South Carolina State Museum

A Bible containing a rare record of Christian opposition to slavery is going on display for the first time in the South Carolina State Museum in Columbia. The Bible once belonged to William Turpin, who with his business partner Thomas Wadsworth bought human beings in the late 1700s. The men then became convinced slavery was immoral and freed them. Turpin recorded the names of 31 people freed from their enslavement in his Bible.

CMA sees small split over women in ministry

At least eight congregations have left the Christian and Missionary Alliance (CMA) over women in ministry. In June, after several years of discussion, the denomination decided that women may be ordained and carry the title “pastor” at the discretion of local churches, while eldership, which includes the lead pastor, will remain exclusive to men. According to the CMA, the new position recognizes that people who are equally committed to the authority of Scripture interpret key passages about women in church roles differently. But some of those leaving say it is “a significant step toward egalitarianism.” The departing churches have not indicated whether they will form a new denomination.

Canada: Court won’t hear churches’ COVID-19 case

The Supreme Court of Canada declined to hear an argument by a group of British Columbia churches that COVID-19 restrictions violated their constitutional rights. A lower court ruled the pandemic restrictions may have violated Charter rights but were nonetheless permissible as the government had to balance those protections with the legal mandate of the provincial health department. The lower court also noted the restrictions were time-limited, setting-specific, and following the best available scientific advice. Similar legal challenges have been dismissed in other provinces as well.

Haiti: Church members die while attacking gangs

Seven evangelicals died in a confrontation with the gangs that have taken over most of Haiti’s capital, Port-au-Prince. Pastor Marcorel Zidor reportedly told members of his church that their faith would make them bulletproof. Church members marched with sticks and machetes and attacked the armed gangs. Haiti has been in crisis since its president was assassinated in 2021.

United Kingdom: “Wycliffe’s Oak” up for tree award

An old oak believed to have once shaded Reformer John Wycliffe as he preached in Surrey, England, was nominated for a conservation charity’s tree-of-the-year competition. The tree is about 800 years old, and its trunk measures nearly 24 feet around. Wycliffe is said to have preached under it in 1370. The Baptist Charles Spurgeon preached beneath it in 1872.

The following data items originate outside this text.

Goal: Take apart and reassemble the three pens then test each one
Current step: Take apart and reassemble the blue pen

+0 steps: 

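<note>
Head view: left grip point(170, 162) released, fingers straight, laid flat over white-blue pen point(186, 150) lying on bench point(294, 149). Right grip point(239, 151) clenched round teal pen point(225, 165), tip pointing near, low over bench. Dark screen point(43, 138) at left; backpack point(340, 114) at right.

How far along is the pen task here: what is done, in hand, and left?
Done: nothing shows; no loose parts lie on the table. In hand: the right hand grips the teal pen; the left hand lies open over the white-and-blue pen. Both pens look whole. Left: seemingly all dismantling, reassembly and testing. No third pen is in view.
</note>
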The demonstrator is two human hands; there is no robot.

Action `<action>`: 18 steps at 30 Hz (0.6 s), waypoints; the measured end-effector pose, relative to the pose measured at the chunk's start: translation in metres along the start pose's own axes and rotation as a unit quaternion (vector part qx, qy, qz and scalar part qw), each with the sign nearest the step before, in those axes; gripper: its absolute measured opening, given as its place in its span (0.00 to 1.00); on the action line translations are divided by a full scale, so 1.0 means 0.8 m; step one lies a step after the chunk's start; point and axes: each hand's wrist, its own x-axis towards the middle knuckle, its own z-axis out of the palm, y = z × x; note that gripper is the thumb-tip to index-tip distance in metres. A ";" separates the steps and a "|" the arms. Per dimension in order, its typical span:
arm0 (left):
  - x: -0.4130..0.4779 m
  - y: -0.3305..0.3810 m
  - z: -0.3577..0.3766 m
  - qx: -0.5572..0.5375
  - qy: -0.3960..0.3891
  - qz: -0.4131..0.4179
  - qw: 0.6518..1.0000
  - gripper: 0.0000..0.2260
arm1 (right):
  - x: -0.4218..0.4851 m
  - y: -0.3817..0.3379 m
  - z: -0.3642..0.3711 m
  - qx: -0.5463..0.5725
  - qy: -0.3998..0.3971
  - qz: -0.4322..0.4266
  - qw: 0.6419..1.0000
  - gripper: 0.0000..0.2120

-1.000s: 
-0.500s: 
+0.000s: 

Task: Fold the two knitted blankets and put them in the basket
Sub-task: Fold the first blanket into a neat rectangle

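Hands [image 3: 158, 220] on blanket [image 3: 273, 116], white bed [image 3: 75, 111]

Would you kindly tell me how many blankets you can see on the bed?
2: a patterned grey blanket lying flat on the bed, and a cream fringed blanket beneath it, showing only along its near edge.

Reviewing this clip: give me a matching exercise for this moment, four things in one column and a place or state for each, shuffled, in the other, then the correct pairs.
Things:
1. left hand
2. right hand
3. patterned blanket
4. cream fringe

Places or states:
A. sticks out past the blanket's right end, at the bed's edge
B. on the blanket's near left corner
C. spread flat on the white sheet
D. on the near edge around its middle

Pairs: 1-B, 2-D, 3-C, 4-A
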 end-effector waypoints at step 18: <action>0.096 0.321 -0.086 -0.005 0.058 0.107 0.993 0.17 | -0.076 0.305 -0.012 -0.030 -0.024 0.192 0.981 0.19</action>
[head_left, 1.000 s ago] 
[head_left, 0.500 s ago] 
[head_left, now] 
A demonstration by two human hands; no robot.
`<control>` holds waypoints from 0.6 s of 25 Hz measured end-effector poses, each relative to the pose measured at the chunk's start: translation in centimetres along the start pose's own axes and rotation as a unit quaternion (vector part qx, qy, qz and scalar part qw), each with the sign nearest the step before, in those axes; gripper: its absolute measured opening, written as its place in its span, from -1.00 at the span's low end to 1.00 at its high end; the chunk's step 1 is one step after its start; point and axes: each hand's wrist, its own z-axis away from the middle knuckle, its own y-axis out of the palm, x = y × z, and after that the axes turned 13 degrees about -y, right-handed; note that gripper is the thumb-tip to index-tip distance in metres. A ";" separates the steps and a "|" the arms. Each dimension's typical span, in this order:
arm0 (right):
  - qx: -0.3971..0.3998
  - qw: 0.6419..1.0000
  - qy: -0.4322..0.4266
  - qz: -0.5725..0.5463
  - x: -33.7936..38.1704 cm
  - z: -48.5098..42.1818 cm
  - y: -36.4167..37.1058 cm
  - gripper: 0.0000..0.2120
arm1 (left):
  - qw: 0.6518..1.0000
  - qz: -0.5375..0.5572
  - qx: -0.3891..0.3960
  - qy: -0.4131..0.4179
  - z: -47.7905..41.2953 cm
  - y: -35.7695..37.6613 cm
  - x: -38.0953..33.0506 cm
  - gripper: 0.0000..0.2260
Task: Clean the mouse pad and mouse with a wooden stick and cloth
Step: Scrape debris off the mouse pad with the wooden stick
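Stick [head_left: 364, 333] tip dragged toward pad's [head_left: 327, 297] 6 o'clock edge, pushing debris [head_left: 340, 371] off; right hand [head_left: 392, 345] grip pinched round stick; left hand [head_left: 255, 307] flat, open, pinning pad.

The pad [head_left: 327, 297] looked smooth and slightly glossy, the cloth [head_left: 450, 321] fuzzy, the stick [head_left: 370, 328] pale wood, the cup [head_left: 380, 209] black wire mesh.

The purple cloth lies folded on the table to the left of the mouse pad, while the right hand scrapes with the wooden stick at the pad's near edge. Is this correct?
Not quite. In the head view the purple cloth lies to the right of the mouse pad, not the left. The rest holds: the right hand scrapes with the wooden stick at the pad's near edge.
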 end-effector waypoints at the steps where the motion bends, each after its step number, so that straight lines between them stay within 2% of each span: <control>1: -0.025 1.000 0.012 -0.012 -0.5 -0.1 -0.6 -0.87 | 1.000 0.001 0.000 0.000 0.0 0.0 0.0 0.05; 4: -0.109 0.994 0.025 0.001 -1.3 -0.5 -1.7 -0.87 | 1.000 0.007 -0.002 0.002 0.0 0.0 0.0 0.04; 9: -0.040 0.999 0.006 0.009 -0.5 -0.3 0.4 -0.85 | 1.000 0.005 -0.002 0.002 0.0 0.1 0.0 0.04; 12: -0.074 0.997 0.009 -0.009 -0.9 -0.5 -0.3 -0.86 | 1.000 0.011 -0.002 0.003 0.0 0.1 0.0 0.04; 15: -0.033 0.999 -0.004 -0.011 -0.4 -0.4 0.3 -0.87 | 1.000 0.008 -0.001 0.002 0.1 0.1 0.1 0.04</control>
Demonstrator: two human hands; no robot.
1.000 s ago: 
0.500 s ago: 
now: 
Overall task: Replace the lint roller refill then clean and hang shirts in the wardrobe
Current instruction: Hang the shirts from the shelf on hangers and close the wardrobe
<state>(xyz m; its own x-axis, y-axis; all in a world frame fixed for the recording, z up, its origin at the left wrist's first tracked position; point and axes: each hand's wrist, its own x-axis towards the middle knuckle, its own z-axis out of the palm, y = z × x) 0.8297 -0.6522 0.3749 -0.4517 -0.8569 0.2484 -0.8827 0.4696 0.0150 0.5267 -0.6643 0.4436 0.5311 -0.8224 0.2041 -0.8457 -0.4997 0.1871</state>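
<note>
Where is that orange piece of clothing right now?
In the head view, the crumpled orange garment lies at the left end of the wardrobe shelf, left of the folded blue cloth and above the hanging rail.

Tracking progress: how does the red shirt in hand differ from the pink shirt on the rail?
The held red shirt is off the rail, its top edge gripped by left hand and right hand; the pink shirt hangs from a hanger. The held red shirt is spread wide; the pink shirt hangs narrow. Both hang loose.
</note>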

Switzerland: WEA criticized for meeting with Iranians

The World Evangelical Alliance (WEA) accepted a controversial invitation to an Iran-hosted forum on religion and human rights. The country ranks eighth on Open Doors’ persecution watch list, and some evangelicals sharply criticized the WEA for agreeing to meet with Iranians. Johnnie Moore, who previously served on the US Commission on International Religious Freedom, said the WEA is “becoming part of the problem,” and the head of Iran Alive Ministries said the organization was dangerously naïve. WEA’s secretary general Thomas Schirrmacher defended the meeting, however. He argued it is good for Christians to be seen as conversation partners by countries that usually regard them only as troublemakers. “They asked us to explain: What can evangelicals contribute to the good of society?” he said. “I would have a bad conscience if we did not use such opportunities to testify in the court of the world.” Iranian officials arrested 134 Christians last year, according to the best available records. Nearly 50 were tortured.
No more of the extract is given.